Michael Rouland (Georgetown University)
Send message to Convenor
- Room 112
- Saturday 12 October, 14:00-15:45 (UTC+0)
Author:Emir Kulov (American University of Central Asia)
Paper long abstract:
The analysis of empirical findings on both the endogenous and exogenous determinants of electoral mobilization as it evolved and manifested over the past two decades in Kyrgyzstan indicates that party-based campaign strategies tend to entail a varying combination of sporadic practices of electoral clientelism and media visibility and marketing strategies. On a theoretical level, this moderately contrasts the original propositions stressing the contextual effect of politico-institutional uncertainty on the proclivity amongst parties in developing democracies to employ a mix of both programmatic and clientelistic strategies to garner electoral support. As an examination of election campaign patterns observed from 1995 onwards demonstrates, the extent and manifestation of electoral clientelism exemplifying broader practices of informal politics in the region are not evidently straightforward, as seminally contended in a 'clans politics' model. The purported effect of informal practices on elite re-structuring and competition and protest and electoral mobilization tends to be rather conditioned by a robust effect of both electoral institutions and the broader political environment.
In effect, the prevailing campaign strategies prioritized by major parties for voter mobilization purposes, following the shift to a closed-list proportional representation system in 2007 and significant political changes associated with 2010 popular uprising and ensuing regime change, observably involved a varying combination of infrequent practices of electoral clientelism, including, most notably illicit practices of vote-buying, media marketing strategies, some organizational investments and the misuse of administrative resources favoring the incumbency. Mitigated by the presumed effect of a national party list voting system, there has been a growing tendency amongst new inchoate parties to resort systematically to vote-buying practices, especially during local election campaigns, or alternatively invest in some organizational infrastructure such as operating temporary regional party offices that similarly to vote-buying and infrastructure development services proved fairly effective in accomplishing electoral goals given the absence of reified party brands and reputations. In the meantime, building successful party-based campaign strategies evidently, and as a matter of emergent pattern influenced considerably by the PR voting system, proved to be associated with considerable investments toward enhancing party visibility by displaying high-cost political ads on TV, radio and newspaper outlets, organizing billboard campaigns and distributing campaign materials.

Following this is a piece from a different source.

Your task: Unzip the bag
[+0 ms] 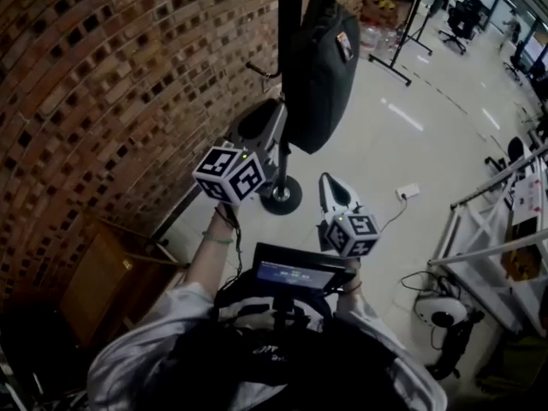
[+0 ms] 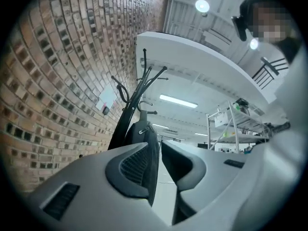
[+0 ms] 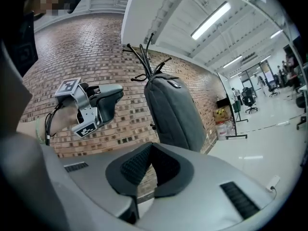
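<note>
1. Left gripper: the jaws stand apart with a narrow gap. Nothing sits between the pads, and we see only floor through the gap. The gripper points slightly upward.

2. Bag: it is dark and hangs upright from the rack. It lies ahead of the left jaws and a little to their left, its lower part hidden behind the left-hand jaw tip. We see no contact between jaws and bag.

3. Right gripper: the jaws are closed, the pads meet at their tips, and nothing is held. The bag hangs ahead of and above these jaws, slightly to their right and well apart from them.

4. In the right gripper view, the left gripper appears up and to the left of the closed jaws, in front of the brick wall. It is aimed towards the bag and is near it but not touching.

5. In the head view, both grippers stop short of the bag. The left jaws lie just beside the rack pole, near the bag's lower end. The right jaws lie lower and farther from it. The rack's round base shows between the two grippers.

6. We cannot make out the zip pull in any view.
</note>
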`<action>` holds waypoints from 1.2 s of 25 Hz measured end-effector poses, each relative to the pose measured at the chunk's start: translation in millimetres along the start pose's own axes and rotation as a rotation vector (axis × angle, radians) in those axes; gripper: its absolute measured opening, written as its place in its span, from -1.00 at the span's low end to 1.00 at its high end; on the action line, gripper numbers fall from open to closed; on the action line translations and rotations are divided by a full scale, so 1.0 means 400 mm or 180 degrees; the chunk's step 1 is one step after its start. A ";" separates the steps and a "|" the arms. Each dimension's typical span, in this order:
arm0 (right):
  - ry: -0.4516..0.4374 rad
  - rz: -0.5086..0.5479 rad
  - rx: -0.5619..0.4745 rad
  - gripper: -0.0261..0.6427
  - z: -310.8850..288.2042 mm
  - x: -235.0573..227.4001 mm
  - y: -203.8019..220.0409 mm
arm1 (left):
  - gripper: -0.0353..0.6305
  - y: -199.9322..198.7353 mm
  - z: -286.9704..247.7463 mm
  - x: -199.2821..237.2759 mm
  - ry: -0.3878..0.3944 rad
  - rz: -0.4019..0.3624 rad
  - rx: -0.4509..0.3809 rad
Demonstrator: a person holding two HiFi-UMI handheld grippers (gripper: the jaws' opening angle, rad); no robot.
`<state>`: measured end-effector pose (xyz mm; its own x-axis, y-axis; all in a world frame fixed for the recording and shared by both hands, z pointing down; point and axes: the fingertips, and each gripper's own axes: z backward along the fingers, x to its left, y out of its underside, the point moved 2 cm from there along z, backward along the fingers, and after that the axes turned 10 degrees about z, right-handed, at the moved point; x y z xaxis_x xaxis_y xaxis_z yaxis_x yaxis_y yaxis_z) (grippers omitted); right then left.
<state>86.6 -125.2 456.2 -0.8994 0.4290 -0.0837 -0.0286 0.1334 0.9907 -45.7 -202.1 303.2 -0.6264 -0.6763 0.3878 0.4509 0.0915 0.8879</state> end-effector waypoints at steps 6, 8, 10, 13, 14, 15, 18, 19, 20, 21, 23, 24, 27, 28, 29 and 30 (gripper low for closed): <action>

Author:Yunus Emre Gürbüz (Kyrgyz-Turkish Manas University)
Paper long abstract:
Kyrgyzstan is accepted as the most democratic country in Central Asia. After its independence Kyrgyzstan had five presidents, two of whom were ousted by popular revolts, when they sought to shift to a more authoritarian rule. Kyrgyzstan upholds democratic multi-party elections, and it is ruled by coalition governments, which are unique in Central Asia. This study aims to answer, why or when illiberal presidents are being ousted. It is also worth to mention, what mechanisms were operational in maintaining the stability after successful revolts without falling into chaos. These questions are sought to be answered by analyzing the post-independence period of Kyrgyzstan through published materials and interviews in a multidisciplinary approach. In answering the first question it is argued that regionalization based upon geographical divisions, traditional clans, multi-ethnic demographic structure, post-independence election system and liberal economic reforms with privatizations resulted in the fragmentalization of power creating a plurality in Kyrgyzstan. Additionally central authority is not in a position to consolidate is power by distributing state revenues among loyal elites to develop extensive cliental relations, which urges the rulers to preserve their power in a permanent process of conflict and bargaining. Before both successful popular uprisings, presidents were trying to centralize their power, which alienated most of the elites, who in turn united with the disenchanted local people to overthrow the incumbent president. It is argued here that a popular revolt is only successful, when the president's policies are against both the elites as an outcome of limited power sharing and the local people suffering from pauperization. The vertical bonds between the elites and the local people, and then horizontal links of national parties led by the elites help the protests to turn into a broader, nationwide issue spreading to the capital and deposing the president. Thus, successful revolts started as bottom up local movements, but they were nationalized, when they were associated with more organized elite's interests. This study brings top down and bottom up approaches in order to obtain a more holistic understanding of Kyrgyzstan's successful revolts and established stability afterwards. It may present an example about popular revolts removing illiberal regimes and preservation of plurality and stability in a relatively democratic country.